[Assignment] Copy word for word the lines from the start of the records through the line that contains "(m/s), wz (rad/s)", both included.
___ Listed entries
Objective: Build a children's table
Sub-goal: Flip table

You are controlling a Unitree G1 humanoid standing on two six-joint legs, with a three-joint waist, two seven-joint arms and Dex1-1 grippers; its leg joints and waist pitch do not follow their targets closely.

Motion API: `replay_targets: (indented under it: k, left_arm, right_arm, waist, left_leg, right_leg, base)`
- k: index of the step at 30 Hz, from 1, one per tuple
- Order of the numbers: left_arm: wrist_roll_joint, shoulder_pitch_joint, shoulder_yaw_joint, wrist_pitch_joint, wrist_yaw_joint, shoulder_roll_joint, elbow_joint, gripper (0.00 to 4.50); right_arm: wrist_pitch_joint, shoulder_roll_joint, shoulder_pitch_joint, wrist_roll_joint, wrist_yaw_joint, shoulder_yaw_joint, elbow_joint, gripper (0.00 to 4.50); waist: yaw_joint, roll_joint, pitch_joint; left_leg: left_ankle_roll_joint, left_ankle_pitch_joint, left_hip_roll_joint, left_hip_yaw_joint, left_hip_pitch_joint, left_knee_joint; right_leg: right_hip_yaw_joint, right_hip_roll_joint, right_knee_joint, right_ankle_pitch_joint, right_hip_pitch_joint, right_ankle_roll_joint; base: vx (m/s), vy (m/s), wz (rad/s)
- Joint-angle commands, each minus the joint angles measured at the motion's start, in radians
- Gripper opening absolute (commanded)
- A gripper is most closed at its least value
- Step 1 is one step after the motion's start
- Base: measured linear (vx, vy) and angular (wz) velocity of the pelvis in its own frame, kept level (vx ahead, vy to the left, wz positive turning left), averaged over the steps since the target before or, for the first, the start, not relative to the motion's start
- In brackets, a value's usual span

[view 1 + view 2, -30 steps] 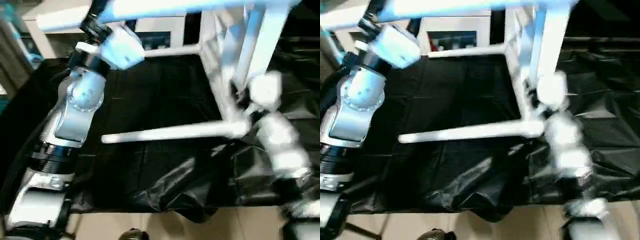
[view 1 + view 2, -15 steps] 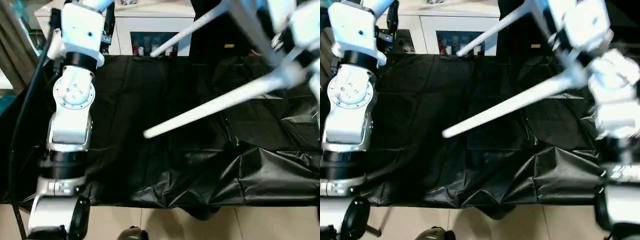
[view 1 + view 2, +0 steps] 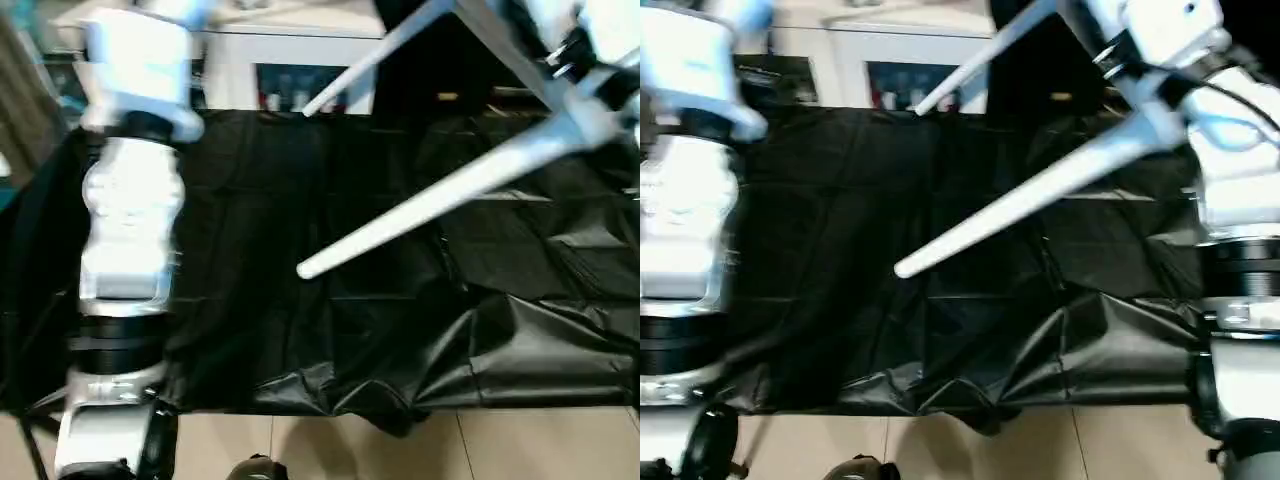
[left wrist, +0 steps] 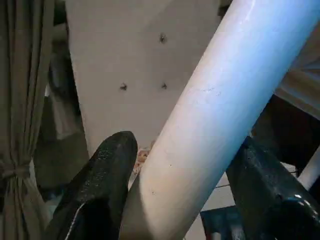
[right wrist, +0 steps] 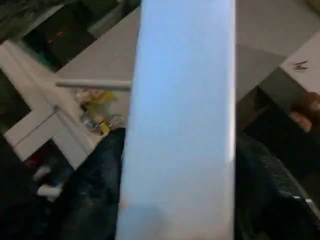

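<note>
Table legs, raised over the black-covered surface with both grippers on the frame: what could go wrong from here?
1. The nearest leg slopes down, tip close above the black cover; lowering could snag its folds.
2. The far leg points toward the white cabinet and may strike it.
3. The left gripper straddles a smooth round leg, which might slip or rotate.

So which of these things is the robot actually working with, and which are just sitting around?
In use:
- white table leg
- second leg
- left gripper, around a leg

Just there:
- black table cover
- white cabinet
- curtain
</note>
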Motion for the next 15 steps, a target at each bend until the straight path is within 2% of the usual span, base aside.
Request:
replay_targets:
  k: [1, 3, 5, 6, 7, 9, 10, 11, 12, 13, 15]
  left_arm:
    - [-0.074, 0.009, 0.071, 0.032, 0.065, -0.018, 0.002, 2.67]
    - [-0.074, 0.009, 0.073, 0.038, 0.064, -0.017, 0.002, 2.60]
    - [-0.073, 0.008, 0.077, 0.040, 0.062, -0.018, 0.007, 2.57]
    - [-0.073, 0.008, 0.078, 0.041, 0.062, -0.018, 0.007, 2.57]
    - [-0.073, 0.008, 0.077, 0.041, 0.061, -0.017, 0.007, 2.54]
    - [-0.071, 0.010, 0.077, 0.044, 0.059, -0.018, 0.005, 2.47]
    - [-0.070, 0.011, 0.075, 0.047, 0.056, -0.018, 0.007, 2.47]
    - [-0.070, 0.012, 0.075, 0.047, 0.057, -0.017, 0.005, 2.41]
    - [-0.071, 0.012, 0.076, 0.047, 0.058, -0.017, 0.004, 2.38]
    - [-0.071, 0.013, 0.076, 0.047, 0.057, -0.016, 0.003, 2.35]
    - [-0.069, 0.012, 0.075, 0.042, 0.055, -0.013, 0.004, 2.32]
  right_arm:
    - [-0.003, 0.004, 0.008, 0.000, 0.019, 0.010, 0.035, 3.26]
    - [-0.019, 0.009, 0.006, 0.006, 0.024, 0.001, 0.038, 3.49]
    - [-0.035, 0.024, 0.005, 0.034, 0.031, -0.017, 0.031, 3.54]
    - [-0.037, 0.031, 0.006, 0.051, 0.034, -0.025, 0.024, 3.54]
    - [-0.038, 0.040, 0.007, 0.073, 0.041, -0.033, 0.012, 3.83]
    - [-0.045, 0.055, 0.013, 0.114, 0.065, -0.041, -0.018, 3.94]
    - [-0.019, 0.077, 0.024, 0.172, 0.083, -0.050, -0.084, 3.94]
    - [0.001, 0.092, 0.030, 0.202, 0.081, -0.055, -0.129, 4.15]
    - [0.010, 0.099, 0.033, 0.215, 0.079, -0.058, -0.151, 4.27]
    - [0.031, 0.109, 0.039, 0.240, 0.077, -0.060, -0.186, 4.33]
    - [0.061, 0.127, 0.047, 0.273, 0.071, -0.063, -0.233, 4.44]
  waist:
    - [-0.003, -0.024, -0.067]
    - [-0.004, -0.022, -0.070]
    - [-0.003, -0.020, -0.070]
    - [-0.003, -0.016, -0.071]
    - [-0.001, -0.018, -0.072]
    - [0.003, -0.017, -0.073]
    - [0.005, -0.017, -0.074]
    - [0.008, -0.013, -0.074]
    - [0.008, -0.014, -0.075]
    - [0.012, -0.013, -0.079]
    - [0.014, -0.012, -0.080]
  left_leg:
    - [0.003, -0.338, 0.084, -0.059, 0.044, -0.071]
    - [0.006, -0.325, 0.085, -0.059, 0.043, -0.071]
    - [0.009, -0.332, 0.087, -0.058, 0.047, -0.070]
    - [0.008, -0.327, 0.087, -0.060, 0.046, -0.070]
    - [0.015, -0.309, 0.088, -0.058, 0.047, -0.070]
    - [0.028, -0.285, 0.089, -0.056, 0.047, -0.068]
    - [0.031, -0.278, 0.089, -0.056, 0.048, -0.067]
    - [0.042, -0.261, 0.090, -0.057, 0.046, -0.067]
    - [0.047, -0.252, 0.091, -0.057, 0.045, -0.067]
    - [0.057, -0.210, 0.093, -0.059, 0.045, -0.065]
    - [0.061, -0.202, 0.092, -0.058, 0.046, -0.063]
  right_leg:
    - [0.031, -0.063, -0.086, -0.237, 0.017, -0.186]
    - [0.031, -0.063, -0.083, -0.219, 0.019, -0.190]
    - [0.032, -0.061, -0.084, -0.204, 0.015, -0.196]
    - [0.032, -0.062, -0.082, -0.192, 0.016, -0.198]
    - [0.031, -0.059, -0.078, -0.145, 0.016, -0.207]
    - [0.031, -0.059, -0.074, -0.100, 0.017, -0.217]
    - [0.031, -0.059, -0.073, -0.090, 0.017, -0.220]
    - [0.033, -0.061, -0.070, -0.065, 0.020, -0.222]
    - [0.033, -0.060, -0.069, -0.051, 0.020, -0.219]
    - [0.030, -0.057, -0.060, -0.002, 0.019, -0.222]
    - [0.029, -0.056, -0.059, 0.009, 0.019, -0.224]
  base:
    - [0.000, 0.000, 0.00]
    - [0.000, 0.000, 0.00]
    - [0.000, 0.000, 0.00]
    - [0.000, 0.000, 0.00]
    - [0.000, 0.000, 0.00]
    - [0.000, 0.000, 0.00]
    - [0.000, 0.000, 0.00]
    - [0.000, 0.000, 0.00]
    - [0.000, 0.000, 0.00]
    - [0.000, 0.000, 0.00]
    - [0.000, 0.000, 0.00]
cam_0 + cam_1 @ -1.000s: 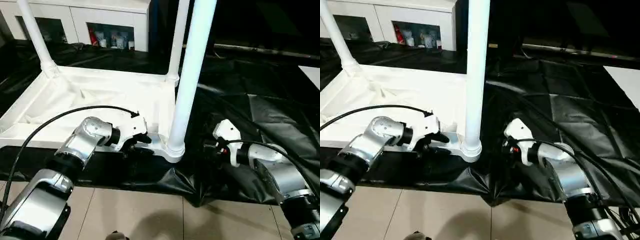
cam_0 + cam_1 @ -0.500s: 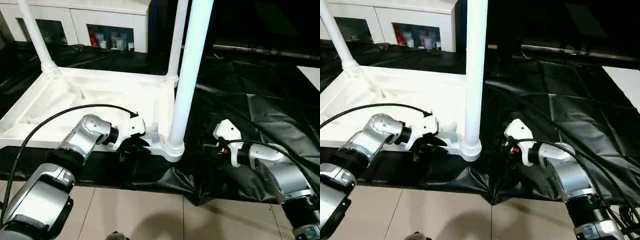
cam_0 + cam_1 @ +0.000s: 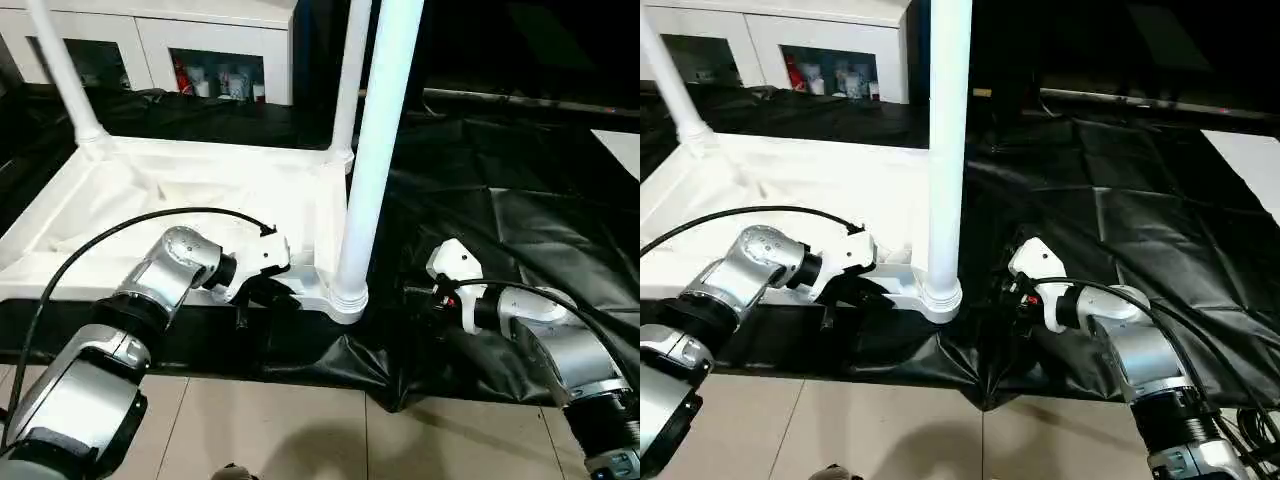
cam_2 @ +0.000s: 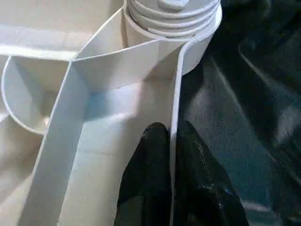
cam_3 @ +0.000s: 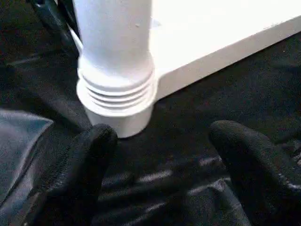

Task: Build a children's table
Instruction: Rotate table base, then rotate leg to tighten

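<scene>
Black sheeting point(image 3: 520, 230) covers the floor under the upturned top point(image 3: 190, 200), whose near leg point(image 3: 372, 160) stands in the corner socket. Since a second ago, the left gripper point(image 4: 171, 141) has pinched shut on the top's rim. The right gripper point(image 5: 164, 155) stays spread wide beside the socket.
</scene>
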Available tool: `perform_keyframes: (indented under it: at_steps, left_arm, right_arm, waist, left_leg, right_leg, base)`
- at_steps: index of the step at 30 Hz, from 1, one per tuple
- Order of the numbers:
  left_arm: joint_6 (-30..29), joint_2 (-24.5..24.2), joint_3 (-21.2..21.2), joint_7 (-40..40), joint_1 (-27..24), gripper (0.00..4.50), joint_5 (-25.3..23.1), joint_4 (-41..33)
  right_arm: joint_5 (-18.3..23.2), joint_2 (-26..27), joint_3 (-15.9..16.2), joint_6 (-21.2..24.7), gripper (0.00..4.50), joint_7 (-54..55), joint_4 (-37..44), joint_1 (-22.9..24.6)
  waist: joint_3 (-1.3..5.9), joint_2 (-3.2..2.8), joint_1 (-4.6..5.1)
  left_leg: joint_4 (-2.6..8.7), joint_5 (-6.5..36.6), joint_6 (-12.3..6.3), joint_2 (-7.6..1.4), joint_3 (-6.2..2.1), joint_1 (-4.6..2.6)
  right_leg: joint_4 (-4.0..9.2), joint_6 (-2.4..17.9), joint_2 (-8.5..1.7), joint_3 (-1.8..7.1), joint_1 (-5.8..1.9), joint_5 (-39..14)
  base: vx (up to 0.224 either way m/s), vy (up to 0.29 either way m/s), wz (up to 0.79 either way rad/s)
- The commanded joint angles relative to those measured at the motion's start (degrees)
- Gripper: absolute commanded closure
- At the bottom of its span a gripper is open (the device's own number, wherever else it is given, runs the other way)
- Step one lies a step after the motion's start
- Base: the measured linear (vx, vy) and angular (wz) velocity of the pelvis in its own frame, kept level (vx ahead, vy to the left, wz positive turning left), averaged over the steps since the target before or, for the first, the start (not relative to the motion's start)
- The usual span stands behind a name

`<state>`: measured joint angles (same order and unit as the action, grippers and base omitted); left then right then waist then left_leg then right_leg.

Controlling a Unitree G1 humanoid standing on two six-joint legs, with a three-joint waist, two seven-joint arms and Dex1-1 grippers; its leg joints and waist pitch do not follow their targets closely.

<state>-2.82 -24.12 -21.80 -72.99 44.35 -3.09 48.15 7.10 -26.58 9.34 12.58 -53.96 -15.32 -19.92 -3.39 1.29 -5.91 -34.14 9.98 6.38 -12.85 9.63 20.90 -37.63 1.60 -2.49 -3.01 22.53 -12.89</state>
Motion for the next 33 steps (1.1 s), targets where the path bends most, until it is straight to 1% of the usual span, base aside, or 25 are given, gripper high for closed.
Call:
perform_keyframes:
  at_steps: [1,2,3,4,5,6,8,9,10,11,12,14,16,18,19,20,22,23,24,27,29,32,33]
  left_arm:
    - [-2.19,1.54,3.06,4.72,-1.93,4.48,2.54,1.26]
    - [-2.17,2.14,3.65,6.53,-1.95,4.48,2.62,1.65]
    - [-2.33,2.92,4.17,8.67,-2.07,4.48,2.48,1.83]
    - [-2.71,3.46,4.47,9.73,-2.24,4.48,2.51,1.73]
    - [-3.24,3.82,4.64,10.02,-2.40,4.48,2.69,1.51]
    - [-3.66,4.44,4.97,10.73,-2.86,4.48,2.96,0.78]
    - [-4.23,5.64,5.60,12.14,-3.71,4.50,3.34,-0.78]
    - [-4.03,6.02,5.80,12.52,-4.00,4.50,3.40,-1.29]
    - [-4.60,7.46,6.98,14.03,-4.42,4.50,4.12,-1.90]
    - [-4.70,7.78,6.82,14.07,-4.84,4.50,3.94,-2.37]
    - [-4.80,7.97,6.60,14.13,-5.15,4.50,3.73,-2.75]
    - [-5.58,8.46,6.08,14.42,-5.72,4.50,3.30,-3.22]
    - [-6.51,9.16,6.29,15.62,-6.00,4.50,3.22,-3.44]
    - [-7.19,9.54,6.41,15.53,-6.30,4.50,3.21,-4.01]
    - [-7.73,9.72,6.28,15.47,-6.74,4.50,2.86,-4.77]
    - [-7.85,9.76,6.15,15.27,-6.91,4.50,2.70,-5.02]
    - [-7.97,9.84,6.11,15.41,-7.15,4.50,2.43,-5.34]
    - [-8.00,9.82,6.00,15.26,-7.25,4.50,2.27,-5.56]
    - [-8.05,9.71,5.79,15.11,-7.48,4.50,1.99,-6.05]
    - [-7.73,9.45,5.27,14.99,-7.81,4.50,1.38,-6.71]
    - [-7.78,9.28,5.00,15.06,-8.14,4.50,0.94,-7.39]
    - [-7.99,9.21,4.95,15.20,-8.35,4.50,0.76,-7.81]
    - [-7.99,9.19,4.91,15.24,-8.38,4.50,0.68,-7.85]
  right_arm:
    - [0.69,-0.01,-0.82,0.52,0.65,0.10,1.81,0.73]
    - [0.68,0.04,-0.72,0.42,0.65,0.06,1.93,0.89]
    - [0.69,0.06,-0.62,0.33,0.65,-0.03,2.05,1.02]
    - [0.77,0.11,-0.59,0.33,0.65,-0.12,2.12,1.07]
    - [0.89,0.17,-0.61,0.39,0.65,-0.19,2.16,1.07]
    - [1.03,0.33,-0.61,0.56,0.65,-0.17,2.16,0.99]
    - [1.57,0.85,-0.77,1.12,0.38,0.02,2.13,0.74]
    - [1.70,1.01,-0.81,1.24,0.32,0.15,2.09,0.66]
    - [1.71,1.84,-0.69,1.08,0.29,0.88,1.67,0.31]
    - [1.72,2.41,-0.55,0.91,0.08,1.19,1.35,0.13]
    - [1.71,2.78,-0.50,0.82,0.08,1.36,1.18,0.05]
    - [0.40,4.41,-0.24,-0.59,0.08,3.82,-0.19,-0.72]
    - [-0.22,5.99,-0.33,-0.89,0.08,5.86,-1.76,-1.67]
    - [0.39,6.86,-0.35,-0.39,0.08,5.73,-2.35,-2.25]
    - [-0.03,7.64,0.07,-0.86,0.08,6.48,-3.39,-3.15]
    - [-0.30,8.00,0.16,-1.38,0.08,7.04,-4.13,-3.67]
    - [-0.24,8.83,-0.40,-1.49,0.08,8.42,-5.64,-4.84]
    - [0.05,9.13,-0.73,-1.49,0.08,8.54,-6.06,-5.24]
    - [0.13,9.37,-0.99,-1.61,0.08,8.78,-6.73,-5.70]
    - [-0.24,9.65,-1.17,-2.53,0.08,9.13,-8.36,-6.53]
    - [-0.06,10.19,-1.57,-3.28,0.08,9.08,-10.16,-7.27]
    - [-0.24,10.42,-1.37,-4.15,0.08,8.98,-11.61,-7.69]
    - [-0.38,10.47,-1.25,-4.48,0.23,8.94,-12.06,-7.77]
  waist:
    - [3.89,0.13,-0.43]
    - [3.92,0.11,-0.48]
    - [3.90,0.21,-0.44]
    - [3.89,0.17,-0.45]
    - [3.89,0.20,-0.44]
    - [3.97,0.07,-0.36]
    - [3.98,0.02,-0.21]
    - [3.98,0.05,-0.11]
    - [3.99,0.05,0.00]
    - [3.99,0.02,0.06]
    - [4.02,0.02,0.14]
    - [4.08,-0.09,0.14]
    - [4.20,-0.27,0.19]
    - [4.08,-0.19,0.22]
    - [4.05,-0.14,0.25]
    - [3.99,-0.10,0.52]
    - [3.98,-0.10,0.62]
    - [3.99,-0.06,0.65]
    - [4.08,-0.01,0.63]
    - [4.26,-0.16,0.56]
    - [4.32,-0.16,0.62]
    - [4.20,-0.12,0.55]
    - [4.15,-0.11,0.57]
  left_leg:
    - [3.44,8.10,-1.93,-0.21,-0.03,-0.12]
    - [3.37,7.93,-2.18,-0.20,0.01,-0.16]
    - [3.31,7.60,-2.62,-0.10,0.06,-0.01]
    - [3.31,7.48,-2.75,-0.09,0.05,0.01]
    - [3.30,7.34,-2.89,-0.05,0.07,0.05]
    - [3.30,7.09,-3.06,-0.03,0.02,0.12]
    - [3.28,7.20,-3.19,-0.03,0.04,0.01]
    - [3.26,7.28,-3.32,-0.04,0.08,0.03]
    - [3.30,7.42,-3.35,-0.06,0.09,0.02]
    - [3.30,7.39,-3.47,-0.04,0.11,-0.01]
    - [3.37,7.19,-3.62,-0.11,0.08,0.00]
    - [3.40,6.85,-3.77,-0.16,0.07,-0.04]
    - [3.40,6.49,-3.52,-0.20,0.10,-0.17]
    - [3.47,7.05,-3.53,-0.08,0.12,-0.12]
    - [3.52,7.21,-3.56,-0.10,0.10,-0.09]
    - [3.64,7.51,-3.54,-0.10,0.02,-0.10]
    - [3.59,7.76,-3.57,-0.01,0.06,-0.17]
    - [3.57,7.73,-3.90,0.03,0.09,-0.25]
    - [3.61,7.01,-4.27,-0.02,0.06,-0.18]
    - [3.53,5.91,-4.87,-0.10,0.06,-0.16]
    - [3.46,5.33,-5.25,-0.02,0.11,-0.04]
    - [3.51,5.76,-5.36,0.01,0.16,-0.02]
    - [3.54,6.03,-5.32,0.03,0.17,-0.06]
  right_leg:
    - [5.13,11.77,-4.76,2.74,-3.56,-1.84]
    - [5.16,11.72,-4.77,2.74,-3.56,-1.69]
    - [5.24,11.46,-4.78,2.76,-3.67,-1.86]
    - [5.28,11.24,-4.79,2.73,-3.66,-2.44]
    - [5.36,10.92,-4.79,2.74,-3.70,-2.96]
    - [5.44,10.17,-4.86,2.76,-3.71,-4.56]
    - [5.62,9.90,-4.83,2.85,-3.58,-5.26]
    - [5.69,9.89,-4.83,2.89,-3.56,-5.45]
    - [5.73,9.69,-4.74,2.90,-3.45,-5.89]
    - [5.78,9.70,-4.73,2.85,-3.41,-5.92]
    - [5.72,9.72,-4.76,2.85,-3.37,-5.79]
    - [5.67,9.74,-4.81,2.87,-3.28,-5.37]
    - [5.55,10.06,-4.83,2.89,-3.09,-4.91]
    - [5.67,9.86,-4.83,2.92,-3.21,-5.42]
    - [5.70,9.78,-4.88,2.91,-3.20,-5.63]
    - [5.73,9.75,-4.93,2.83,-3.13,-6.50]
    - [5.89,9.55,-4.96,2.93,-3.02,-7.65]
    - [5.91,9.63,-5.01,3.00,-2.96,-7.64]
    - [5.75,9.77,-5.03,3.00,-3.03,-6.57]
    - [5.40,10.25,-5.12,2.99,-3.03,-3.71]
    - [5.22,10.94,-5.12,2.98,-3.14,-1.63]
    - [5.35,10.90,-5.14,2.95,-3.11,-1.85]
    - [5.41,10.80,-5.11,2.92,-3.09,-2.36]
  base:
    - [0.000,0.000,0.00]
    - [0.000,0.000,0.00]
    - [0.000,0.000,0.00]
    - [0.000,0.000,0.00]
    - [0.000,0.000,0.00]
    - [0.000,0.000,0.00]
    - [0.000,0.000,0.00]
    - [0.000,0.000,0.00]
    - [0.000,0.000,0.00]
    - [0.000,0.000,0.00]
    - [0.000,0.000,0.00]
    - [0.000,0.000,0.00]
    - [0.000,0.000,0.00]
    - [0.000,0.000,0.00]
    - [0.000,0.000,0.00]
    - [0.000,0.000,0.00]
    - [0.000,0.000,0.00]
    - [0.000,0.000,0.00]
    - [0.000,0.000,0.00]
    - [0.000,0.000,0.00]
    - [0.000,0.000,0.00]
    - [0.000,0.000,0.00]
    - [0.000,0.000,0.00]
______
[Exercise result]
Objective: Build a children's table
Sub-goal: Flip table

You are controlling a Unitree G1 humanoid standing on two six-joint legs, with a three-joint waist, two seven-joint arms and Dex1-1 grippers; its leg joints and waist pitch do not follow their targets closely.

Motion API: `replay_targets: (indented under it: k, left_arm, right_arm, waist, left_leg, right_leg, base)`
- k: index of the step at 30 Hz, from 1, one per tuple
- Order of the numbers: left_arm: wrist_roll_joint, shoulder_pitch_joint, shoulder_yaw_joint, wrist_pitch_joint, wrist_yaw_joint, shoulder_roll_joint, elbow_joint, gripper (0.00 to 4.50); right_arm: wrist_pitch_joint, shoulder_roll_joint, shoulder_pitch_joint, wrist_roll_joint, wrist_yaw_joint, shoulder_yaw_joint, elbow_joint, gripper (0.00 to 4.50); waist: yaw_joint, roll_joint, pitch_joint; left_leg: left_ankle_roll_joint, left_ankle_pitch_joint, left_hip_roll_joint, left_hip_yaw_joint, left_hip_pitch_joint, left_knee_joint; right_leg: right_hip_yaw_joint, right_hip_roll_joint, right_knee_joint, right_ankle_pitch_joint, right_hip_pitch_joint, right_ankle_roll_joint; base: vx (m/s), vy (m/s), wz (rad/s)

Work on the exercise is now finished.